**TASK GOAL**
What lines below mention the word "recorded"? Copy each one.
-*-*-
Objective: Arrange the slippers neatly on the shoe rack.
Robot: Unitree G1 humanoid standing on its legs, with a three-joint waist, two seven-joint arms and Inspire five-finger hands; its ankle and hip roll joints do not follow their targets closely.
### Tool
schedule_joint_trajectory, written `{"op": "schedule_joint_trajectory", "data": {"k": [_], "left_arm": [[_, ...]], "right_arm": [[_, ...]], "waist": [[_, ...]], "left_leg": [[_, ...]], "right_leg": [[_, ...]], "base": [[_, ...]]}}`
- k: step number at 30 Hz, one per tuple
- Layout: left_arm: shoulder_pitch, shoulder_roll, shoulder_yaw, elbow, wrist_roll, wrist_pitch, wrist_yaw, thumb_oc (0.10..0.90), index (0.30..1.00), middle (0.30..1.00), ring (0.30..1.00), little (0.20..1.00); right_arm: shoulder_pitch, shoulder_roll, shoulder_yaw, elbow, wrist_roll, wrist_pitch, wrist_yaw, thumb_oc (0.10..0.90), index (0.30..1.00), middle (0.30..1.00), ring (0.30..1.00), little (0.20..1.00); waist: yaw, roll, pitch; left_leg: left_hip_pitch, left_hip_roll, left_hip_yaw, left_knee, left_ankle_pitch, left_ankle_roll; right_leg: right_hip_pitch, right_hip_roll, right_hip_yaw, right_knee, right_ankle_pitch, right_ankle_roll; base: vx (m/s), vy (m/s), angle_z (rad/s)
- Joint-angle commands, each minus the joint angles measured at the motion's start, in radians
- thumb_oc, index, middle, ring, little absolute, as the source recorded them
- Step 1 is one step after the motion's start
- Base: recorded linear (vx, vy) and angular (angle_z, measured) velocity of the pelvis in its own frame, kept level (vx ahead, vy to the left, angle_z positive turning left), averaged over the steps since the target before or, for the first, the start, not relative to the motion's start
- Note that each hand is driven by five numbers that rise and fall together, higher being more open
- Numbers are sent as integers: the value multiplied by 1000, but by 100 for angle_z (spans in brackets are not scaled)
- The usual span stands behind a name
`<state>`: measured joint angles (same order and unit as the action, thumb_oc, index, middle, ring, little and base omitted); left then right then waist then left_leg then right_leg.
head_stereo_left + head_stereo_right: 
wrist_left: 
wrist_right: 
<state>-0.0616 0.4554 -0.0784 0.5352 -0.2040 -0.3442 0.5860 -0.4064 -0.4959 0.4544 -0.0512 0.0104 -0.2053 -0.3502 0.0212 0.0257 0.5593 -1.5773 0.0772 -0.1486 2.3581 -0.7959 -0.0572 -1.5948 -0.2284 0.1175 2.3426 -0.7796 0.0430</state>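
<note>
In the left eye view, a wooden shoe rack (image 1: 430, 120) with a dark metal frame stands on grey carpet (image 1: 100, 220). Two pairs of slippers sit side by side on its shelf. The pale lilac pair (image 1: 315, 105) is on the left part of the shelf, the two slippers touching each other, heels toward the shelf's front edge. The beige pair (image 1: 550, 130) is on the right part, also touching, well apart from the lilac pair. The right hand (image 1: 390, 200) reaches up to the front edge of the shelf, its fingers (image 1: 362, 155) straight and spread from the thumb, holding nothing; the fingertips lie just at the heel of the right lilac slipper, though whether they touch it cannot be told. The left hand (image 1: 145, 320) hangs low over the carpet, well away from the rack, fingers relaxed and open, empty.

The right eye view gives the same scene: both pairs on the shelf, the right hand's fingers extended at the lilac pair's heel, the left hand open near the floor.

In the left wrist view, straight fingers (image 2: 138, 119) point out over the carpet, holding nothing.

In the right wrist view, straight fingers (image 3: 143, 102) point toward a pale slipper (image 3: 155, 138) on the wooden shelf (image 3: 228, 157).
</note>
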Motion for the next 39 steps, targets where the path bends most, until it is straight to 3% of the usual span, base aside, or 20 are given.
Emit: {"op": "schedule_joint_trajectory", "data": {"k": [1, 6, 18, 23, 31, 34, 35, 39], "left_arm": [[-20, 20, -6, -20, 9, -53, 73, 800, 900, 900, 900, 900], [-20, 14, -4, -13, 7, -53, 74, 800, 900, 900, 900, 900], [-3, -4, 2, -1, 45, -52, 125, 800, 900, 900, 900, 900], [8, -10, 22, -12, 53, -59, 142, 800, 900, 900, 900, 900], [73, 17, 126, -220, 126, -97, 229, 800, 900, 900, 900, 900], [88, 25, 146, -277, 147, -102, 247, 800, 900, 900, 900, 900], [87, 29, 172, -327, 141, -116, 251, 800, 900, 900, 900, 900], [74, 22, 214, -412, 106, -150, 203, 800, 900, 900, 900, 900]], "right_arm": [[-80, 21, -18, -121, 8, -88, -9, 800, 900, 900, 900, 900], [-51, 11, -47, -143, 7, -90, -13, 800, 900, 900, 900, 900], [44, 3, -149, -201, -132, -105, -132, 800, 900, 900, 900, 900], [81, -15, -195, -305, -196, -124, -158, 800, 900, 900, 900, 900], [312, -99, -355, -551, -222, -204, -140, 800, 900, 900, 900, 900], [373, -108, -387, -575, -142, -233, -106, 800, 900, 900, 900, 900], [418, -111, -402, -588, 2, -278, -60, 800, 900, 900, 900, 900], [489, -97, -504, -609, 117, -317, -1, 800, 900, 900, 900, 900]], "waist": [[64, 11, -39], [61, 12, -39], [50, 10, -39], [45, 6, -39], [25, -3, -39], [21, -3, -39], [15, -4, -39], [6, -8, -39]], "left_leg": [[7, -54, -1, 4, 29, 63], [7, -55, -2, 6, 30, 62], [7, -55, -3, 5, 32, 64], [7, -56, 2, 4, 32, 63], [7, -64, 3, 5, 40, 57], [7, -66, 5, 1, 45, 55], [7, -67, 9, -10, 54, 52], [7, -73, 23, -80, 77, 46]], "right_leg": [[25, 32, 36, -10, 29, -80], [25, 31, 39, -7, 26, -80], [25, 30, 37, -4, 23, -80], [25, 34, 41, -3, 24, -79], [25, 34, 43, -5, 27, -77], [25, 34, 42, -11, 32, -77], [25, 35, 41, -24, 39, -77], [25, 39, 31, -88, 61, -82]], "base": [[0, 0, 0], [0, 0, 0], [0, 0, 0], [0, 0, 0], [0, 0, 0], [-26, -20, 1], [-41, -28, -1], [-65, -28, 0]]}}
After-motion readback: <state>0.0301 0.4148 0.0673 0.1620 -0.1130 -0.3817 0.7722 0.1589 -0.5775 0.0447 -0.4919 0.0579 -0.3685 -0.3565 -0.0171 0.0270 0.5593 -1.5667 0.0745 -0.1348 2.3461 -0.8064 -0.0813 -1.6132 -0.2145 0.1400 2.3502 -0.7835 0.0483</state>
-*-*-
**OUTPUT FOR THIS EXERCISE**
- thumb_oc, index, middle, ring, little absolute, as the source recorded them
- Base: recorded linear (vx, vy) and angular (angle_z, measured) velocity of the pelvis in its own frame, kept level (vx ahead, vy to the left, angle_z positive turning left), averaged over the steps since the target before or, for the first, the start, not relative to the motion's start

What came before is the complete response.